This week, I got fellow Sherlock Holmes friend Andrew Salmon to hold forth on hardboiled pulp. You’d be surprised how many Holmes fans are also pulpsters. Andrew is a leading light in the New Pulp movement (along with some other Black Gate guest posters, like Frank Schildiner, Will Murray and Duane Spurlock – who wrote last week’s post). Today, he takes us international, so read on!
“You’re the second guy I’ve met within hours who seems to think a gat in the hand means a world by the tail.” – Phillip Marlowe in Raymond Chandler’s The Big Sleep
(Gat — Prohibition Era term for a gun. Shortened version of Gatling Gun)
A FRIEND IN TEED – The Lost World of Montreal Noir
Thoughts of hardboiled fiction’s history conjure Mike Hammer’s New York or the sunny California of Sam Spade and Lew Archer. But the rich tradition of the genre along with Noir has expanded immensely, yielding rich gold mines in Berlin Noir and Dublin Noir to name two of many.
And yet there is a closer example of the universality of mean streets all over the world laid out in grimy exuberance in a hardboiled tale well told – and it is not a recent offshoot. I’m talking about the little known, until recently, forgotten hardboiled Canadian noir of the 1950s.
These were paperbacks to be found on spinner racks on both sides of the border. Issued by small printing houses in small print runs for the much smaller population of Canada, the pulp yarns churned out by a host of writers was long forgotten and scarce hardly sums up their availability. They aren’t collectible offerings from big names in publishing. The books came and went to molder in attics, landfills and to find second use helping to start fires on cold Canadian nights. Lost to time.
Until Ricochet Books, an arm of Vehicule Publishing, decided to pick up the gauntlet laid down by Hard Case Crime Books (among others) and began hunting up these lost gems. The books are widely available now in new editions with the old, classic covers and I urge you to look them up.
For the sake of this piece, however, I’d like to focus on a trio of novels that best fit the hardboiled school. Author Charles Ross Graham, writing as David Montrose, produced three Russell Teed novels between 1950 and 1953. Teed’s a former reporter turned private eye and in typically understated Canadian fashion works insurance claims and other non-violent crimes.
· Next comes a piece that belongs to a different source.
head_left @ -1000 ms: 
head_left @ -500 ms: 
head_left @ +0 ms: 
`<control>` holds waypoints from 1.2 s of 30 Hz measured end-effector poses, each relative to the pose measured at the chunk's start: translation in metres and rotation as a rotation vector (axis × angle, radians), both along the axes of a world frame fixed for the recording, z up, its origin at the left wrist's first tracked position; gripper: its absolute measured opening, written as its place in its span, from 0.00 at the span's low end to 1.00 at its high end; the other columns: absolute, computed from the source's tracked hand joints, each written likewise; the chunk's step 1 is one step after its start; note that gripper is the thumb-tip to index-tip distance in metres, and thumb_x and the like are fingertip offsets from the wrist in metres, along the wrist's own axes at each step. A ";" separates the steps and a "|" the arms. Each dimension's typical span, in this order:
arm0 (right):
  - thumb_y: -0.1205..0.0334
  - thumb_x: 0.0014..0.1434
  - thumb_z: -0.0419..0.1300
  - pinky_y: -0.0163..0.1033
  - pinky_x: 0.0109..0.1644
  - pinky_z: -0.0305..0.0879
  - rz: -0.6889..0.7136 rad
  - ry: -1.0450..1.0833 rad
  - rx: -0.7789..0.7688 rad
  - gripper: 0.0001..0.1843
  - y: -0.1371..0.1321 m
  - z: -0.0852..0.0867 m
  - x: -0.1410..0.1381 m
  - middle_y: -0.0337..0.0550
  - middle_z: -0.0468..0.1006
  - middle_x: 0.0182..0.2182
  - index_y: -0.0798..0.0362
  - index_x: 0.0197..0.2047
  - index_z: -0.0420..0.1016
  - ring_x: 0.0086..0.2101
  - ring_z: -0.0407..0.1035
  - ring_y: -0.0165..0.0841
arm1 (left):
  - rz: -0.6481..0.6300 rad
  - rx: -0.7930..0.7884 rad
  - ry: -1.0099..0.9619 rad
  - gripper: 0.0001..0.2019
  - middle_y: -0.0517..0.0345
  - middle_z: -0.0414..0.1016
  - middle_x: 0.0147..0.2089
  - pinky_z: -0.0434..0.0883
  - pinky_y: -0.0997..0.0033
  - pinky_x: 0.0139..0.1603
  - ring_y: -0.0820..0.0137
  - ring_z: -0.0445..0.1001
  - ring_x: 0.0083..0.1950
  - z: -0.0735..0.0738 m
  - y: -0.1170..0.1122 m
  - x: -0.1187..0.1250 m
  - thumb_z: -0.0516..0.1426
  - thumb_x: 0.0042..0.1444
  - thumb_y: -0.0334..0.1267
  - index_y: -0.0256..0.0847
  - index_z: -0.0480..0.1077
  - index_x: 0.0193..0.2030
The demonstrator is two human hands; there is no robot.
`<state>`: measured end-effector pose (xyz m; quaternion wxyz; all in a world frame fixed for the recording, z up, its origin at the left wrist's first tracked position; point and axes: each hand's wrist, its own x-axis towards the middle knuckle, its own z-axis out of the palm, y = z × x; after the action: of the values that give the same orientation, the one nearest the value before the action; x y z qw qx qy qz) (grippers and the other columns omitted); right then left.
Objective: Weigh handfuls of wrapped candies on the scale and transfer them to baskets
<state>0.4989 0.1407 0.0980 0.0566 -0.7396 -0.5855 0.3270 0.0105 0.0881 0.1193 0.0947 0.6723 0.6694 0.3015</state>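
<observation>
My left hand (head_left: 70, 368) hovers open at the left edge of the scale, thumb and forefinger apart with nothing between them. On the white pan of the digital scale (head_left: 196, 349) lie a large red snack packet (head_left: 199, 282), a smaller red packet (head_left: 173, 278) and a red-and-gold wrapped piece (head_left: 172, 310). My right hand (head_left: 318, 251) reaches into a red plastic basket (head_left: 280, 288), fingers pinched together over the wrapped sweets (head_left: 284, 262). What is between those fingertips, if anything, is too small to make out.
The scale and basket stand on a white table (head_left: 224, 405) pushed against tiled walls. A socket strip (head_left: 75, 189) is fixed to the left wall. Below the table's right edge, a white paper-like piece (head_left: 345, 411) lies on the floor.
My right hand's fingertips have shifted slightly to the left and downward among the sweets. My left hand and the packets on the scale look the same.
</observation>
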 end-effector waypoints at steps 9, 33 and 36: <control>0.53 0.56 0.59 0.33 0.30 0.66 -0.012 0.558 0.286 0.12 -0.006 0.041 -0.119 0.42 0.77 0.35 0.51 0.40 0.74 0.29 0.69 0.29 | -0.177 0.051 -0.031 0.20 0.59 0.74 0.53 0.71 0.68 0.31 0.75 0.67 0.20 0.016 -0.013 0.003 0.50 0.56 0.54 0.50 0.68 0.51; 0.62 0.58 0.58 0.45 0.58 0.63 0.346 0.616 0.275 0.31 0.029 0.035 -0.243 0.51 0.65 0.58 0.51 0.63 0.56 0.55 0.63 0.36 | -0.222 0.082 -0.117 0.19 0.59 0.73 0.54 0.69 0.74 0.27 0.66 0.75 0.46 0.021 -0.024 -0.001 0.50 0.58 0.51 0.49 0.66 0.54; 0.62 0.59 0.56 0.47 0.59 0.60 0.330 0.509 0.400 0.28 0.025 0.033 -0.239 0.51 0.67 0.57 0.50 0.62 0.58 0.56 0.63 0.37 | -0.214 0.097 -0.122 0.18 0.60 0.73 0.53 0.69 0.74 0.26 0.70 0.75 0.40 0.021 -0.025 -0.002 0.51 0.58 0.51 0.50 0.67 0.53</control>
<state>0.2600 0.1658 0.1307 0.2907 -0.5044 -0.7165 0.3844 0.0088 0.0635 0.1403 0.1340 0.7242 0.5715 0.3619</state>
That is until the first book, The Crime on Cote Des Neiges (1951), which has him thrown into the investigation of a bootlegger’s murder. The police are convinced the widow is the guilty party and Teed has to get her out from under before it’s too late. What follows is an engaging mystery the hard drinking Teed weaves his way through amidst an entertaining presentation of Montreal when it was the Sin City of the North.